=== GIVEN INFORMATION ===

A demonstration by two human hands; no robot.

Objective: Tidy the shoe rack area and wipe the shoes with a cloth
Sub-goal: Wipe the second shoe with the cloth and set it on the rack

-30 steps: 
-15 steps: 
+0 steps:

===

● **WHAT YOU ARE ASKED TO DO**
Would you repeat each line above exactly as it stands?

● **RESULT OF THIS EXERCISE**
A demonstration by two human hands; no robot.

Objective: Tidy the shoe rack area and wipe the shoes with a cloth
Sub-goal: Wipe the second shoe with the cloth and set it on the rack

-30 steps: 
-15 steps: 
+0 steps:

Nothing further is required of the output.